Loïc Lusnia Each summer,” Mutti “therefore comes out his hiking shirt. Always the same, with tiles somewhere between red and garnet, a shade that would not move to a Berlin hipster. The adequate clothing when it comes to going to walk in the mountains of Italian Tyrol with her husband, Joachim Sauer.
Do not see a demonstration of vitality. This Lutheran Pastor’s girl has always been described as having never been good at sports. Nor the desire to spin the metaphor for walking towards the summits, such as Mitterrand and his suite making the rock of Solutré. No, it’s a good franquette hike. Standard walking sticks.
“Practical and comfortable”
The Chancellor’s summer uniform also includes a beige pocket pantacourt, a matching cap, thick socks and large walking shoes. In 2017, people magazines made – it was time! – that Angela Merkel sported for the fifth year in a row this same outfit which pays tribute to the main principles of “Praktisch und Bequem” (“Practical and comfortable”) to which we hold so much across the Rhine.

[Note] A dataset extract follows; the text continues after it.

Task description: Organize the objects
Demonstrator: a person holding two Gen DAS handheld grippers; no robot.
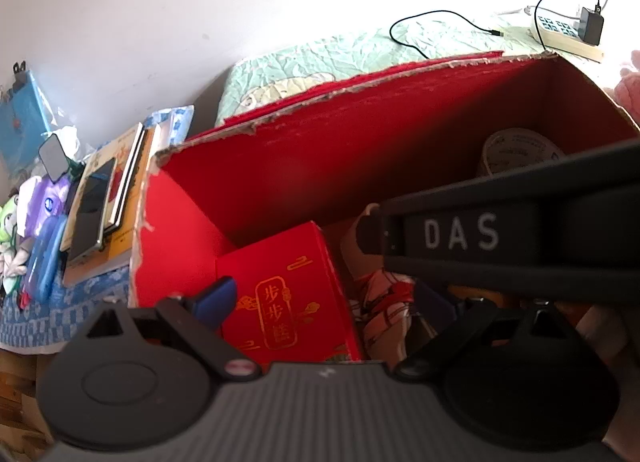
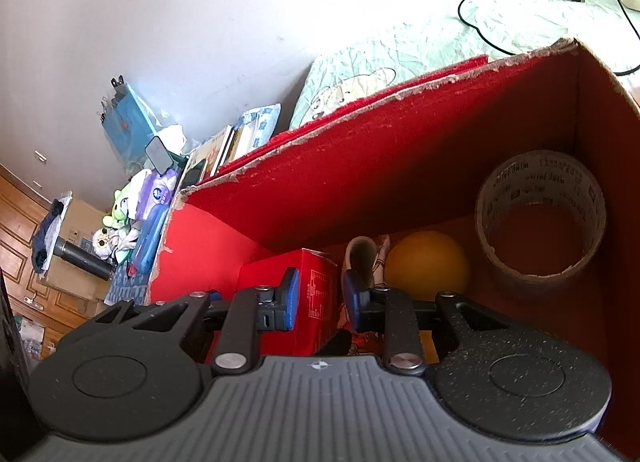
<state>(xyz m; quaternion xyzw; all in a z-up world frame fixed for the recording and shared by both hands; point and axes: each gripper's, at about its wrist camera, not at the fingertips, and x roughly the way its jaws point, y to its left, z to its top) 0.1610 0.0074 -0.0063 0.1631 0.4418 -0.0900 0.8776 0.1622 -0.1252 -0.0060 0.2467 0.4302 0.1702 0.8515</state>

Why should Agela Merkel change her habits and adopt the bling-bling style of her predecessor, Gerhard Schröder? Or appears in a pink dress as the English Prime Minister, Theresa May, who came for some time before in vacation in the Trentin-Haut-Adige? She’s like that, Angela. A photo, the teenager, dressed, already dressed in a checkered shirt when she was still a citizen East German. Her country house, which she nicknamed with a little irony “datcha”, is amendment. A small building in the roof of red tiles, quite ordinary, bought in Brandenburg long before the fall of the Berlin Wall.
“What makes Angela Merkel unique is the lack of staging that she had prevailing in power during her sixteen years. Germans, when they go on vacation, hold on their tranquility – but, other than that, we don’t know much about what she does with her vacation, “observes Marion Van Renterghem, Author of it was Merkel ( The arenas, 2021). A spontaneous way of displaying a form of simplicity which will have surprised much more abroad than in Germany. In France, we would undoubtedly have invoked a “duty of greyness”.